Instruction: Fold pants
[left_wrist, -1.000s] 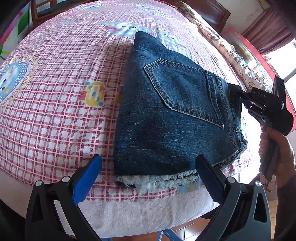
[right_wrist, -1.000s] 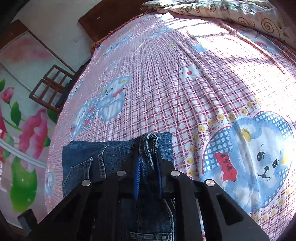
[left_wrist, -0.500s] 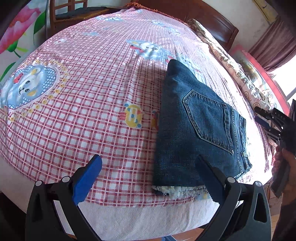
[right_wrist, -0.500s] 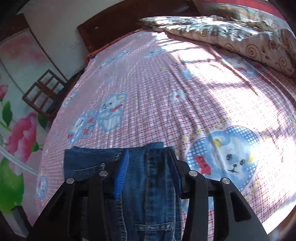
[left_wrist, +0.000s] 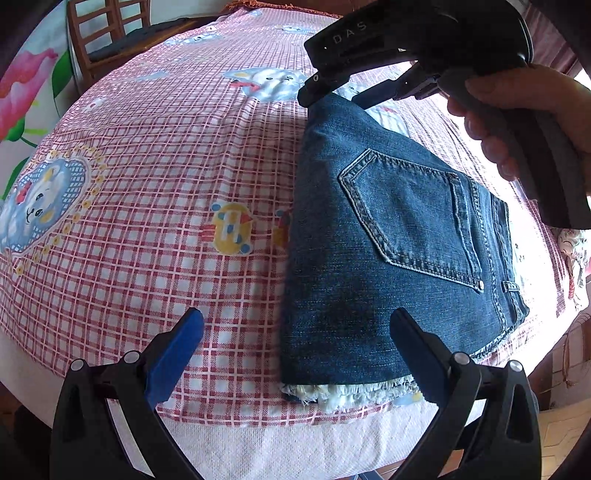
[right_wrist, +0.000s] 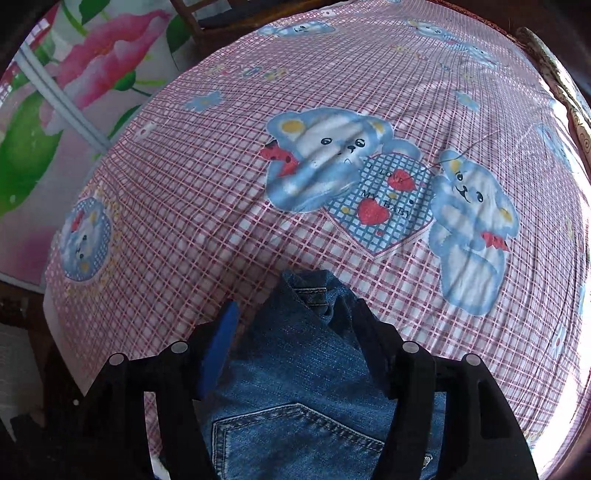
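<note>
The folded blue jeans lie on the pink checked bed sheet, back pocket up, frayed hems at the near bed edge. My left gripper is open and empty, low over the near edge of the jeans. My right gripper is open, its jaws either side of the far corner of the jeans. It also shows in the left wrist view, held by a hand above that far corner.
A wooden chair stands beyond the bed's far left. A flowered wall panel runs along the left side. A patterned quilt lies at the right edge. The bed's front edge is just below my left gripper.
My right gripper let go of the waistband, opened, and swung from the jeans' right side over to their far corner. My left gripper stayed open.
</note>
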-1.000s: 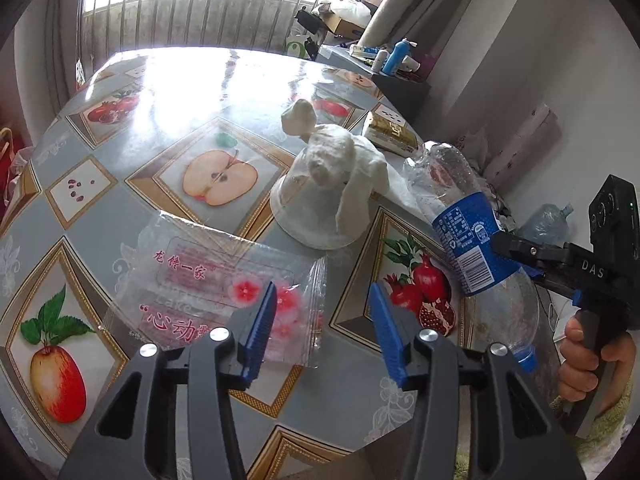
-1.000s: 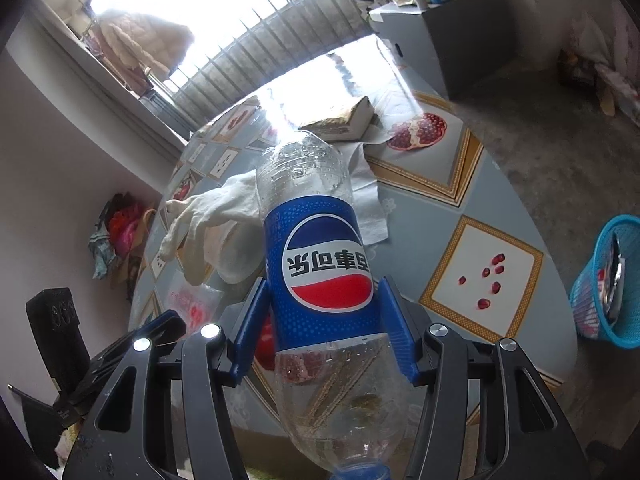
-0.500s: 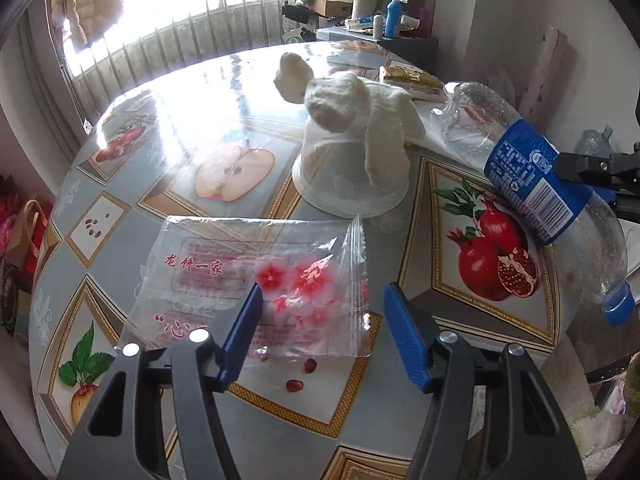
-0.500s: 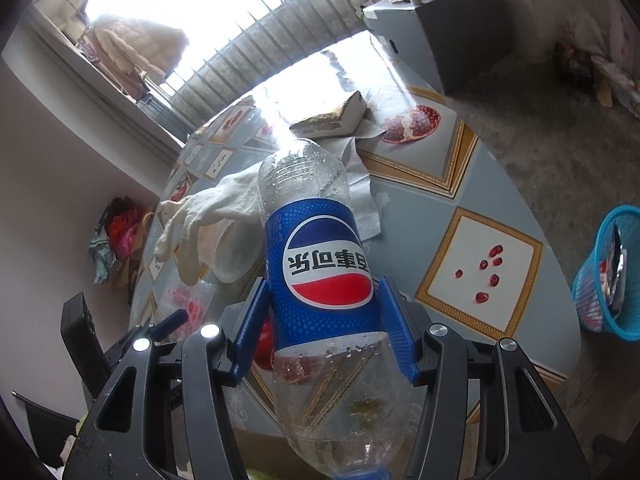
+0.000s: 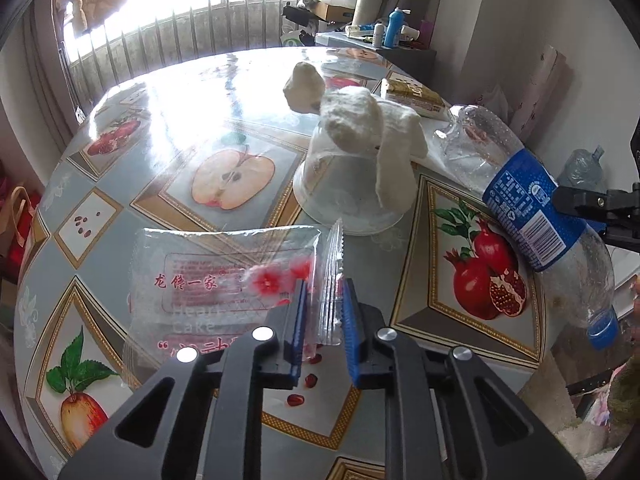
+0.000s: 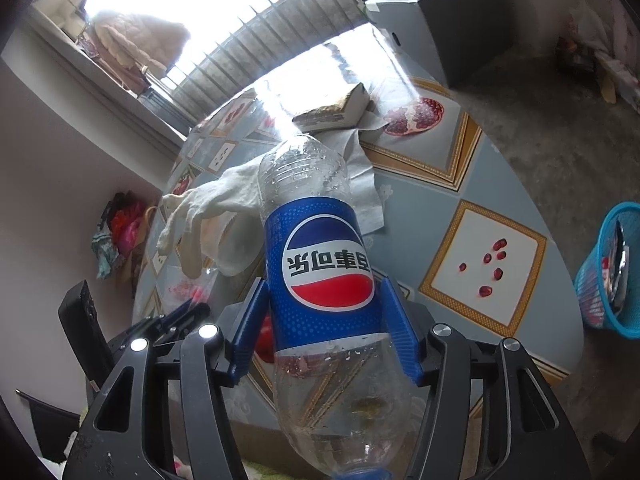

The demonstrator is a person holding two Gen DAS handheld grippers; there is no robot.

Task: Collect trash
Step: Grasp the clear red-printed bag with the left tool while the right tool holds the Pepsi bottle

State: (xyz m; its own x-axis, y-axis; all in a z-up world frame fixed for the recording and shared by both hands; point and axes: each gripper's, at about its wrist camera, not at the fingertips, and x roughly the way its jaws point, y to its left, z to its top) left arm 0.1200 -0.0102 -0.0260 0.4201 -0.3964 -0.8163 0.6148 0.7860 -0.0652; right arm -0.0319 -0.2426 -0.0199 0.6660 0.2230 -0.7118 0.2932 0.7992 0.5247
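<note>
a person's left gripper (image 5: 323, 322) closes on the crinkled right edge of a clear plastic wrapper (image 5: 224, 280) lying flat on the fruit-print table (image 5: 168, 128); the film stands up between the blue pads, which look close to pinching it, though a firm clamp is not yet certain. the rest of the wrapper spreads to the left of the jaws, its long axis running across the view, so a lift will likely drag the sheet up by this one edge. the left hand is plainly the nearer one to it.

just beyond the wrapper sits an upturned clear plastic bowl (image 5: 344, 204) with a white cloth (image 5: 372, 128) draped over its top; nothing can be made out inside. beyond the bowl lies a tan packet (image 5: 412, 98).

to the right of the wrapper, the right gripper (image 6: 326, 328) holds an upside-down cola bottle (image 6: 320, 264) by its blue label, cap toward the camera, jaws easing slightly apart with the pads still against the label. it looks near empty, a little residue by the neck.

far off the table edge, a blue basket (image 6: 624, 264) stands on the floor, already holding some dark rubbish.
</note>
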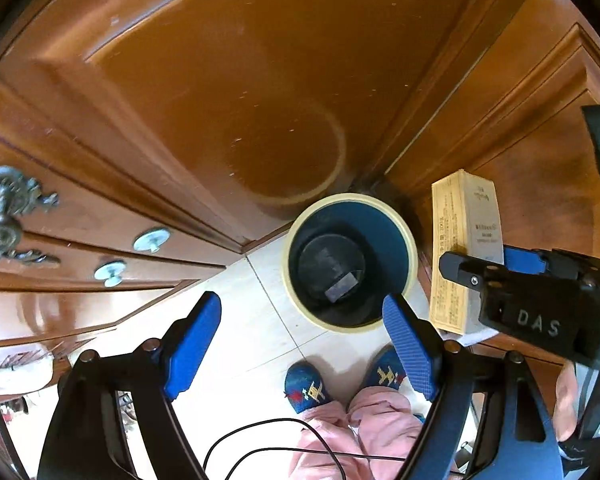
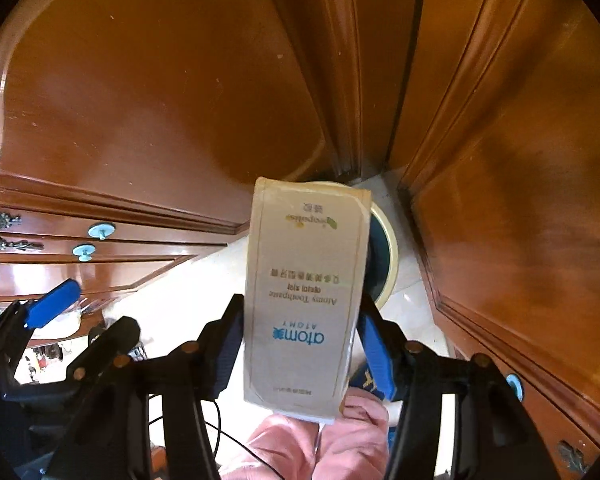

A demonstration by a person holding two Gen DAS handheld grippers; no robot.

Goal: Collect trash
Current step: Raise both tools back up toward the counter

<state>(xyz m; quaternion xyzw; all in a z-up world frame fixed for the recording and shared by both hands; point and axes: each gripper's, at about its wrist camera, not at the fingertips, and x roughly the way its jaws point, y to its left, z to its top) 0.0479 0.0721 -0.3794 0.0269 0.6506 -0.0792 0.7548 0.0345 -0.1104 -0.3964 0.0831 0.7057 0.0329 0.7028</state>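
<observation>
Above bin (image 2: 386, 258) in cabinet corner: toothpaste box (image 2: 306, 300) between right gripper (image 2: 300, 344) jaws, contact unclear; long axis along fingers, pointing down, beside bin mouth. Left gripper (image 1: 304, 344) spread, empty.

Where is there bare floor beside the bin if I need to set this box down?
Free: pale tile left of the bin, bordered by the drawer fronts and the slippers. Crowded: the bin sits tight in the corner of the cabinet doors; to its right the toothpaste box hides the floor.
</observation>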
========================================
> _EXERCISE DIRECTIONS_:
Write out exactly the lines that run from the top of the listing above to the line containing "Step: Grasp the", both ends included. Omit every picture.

> _THE ANSWER_:
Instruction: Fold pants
[left_wrist, -1.000s] 
[right_wrist, -1.000s] 
[left_wrist, -0.500s] 
[right_wrist, -0.500s] 
[left_wrist, +0.000s] 
[right_wrist, +0.000s] 
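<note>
The folded blue jeans lie on the pink checked bed sheet, back pocket up, frayed hems at the near bed edge. My left gripper is open and empty, low over the near edge of the jeans. My right gripper is open, its jaws either side of the far corner of the jeans. It also shows in the left wrist view, held by a hand above that far corner.
A wooden chair stands beyond the bed's far left. A flowered wall panel runs along the left side. A patterned quilt lies at the right edge. The bed's front edge is just below my left gripper.
My right gripper let go of the waistband, opened, and swung from the jeans' right side over to their far corner. My left gripper stayed open.
</note>
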-1.000s: 
-1.000s: 
-0.500s: 
-0.500s: 
+0.000s: 
+0.000s: 

The demonstrator is a person holding two Gen DAS handheld grippers; there is no robot.

Task: Collect trash
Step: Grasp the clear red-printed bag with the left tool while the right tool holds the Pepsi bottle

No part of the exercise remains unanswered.